-
Notifications
You must be signed in to change notification settings - Fork 2.5k
Description
Tips before filing an issue
-
Have you gone through our FAQs?
-
Join the mailing list to engage in conversations and get faster support at dev-subscribe@hudi.apache.org.
-
If you have triaged this as a bug, then file an issue directly.
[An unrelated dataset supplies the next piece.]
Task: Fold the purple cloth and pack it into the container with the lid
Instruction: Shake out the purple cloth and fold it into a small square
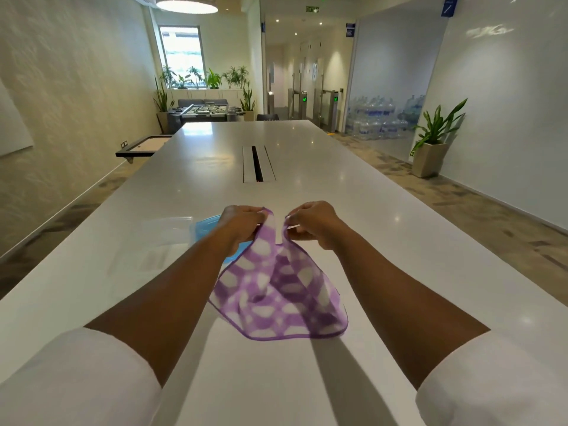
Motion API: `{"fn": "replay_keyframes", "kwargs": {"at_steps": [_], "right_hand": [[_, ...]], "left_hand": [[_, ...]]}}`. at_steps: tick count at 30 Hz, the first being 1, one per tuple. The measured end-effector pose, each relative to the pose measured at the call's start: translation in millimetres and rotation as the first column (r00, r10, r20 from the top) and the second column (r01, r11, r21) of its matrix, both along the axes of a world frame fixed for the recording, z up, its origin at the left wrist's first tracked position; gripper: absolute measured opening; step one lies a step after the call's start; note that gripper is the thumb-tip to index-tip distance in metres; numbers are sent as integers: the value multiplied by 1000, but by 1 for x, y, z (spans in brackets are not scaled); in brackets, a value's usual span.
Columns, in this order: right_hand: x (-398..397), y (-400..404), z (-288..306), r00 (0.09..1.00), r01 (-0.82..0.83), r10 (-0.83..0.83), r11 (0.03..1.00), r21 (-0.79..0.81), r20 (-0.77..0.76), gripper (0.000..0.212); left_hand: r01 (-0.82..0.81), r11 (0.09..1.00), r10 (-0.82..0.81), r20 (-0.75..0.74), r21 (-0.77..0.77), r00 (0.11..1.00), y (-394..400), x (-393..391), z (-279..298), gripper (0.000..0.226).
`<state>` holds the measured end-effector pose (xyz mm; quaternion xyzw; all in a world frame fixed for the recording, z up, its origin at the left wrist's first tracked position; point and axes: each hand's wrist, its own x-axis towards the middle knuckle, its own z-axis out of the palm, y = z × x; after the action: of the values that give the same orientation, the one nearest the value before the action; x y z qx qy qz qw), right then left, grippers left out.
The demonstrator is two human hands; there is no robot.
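Observation:
A purple cloth (279, 290) with white patches hangs above the white table (384, 229), held up by two corners. My left hand (241, 221) pinches its left top corner and my right hand (313, 222) pinches the right one, a short gap between them. The cloth sags in a loose fold, its lower edge close to the tabletop. Behind my left forearm lies a blue lid (204, 230), mostly hidden. Left of the lid stands a clear plastic container (159, 238), blurred and hard to make out.
A long cable slot (258, 164) is set into the table's middle farther away. The table's edges run left and right of my arms. A potted plant (433, 142) stands on the floor at the right wall.

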<state>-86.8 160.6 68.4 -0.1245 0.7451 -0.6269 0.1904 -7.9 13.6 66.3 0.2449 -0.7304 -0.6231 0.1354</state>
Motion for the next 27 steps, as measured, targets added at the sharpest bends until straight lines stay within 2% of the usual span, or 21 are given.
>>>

Describe the problem you faced
My use case is to populate default values for the missing fields. Using the property hoodie.datasource.write.reconcile.schema to inject default values for the missing fields but it's failing with error "org.apache.avro.UnresolvedUnionException: Not in union ["null","string"]: 1"
To Reproduce
Steps to reproduce the behavior:
- Create a Hudi COW table and insert some sample data.
inputDF = spark.createDataFrame(
[
("100", "AAA", "2015-01-01", "2015-01-01T13:51:39.340396Z"),
("101", "BBB", "2015-01-01", "2015-01-01T12:14:58.597216Z"),
("102", "CCC", "2015-01-01", "2015-01-01T13:51:40.417052Z"),
("103", "DDD", "2015-01-01", "2015-01-01T13:51:40.519832Z"),
("104", "EEE", "2015-01-01", "2015-01-01T12:15:00.512679Z"),
("105", "FFF", "2015-01-01", "2015-01-01T13:51:42.248818Z")
],
["id", "name", "creation_date", "last_update_time"]
)
table_name = "first_hudi_table"
table_path = f"s3://<bucket_name>/Hudi/{table_name}"
hudiOptions = {
'hoodie.table.name': table_name,
'hoodie.datasource.write.recordkey.field': 'id',
'hoodie.datasource.write.precombine.field': 'last_update_time',
'hoodie.datasource.hive_sync.enable': 'true',
'hoodie.datasource.hive_sync.database':'streaming_dev',
'hoodie.datasource.hive_sync.partition_extractor_class': 'org.apache.hudi.hive.NonPartitionedExtractor'
}
print(table_name, table_path)
inputDF.write\
.format('hudi')\
.option('hoodie.datasource.write.operation', 'insert')\
.options(**hudiOptions)\
.mode('overwrite')\
.save(table_path)
- Create a spark dataframe with less number of fields when compared to the schema of table. All the mandatory fields like Recordkey, precombine, partitionpath fields should present in the dataframe.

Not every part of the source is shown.